With pictures left out, return only the lines from the line containing "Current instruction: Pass" through the end of the material below, both included.

### SOURCE DATA
————————
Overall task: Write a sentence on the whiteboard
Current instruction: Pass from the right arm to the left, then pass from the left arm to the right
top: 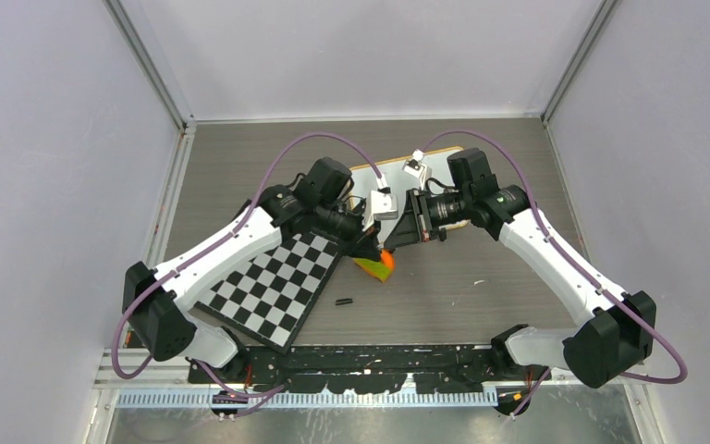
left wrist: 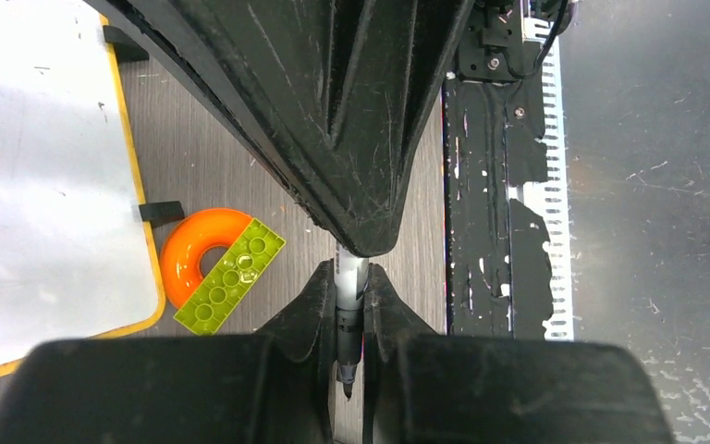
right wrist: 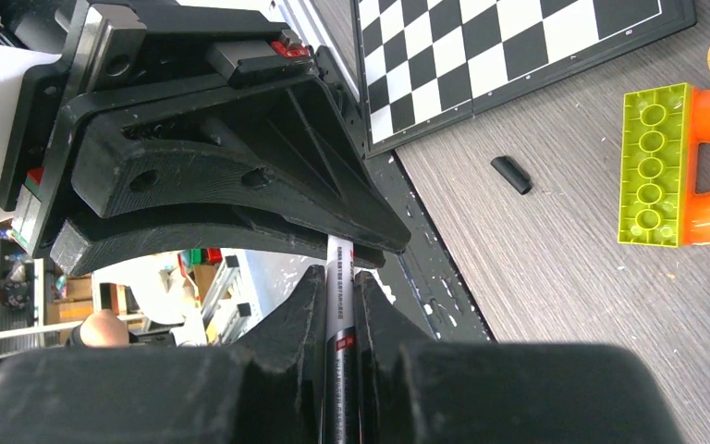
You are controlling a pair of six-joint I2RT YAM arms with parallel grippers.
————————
### EXPECTED OUTPUT
Current instruction: Pass from the right arm to the left, then pass from the left arm to the right
top: 
left wrist: 
right wrist: 
You are controlling a pair of six-joint I2RT YAM arms with parallel grippers.

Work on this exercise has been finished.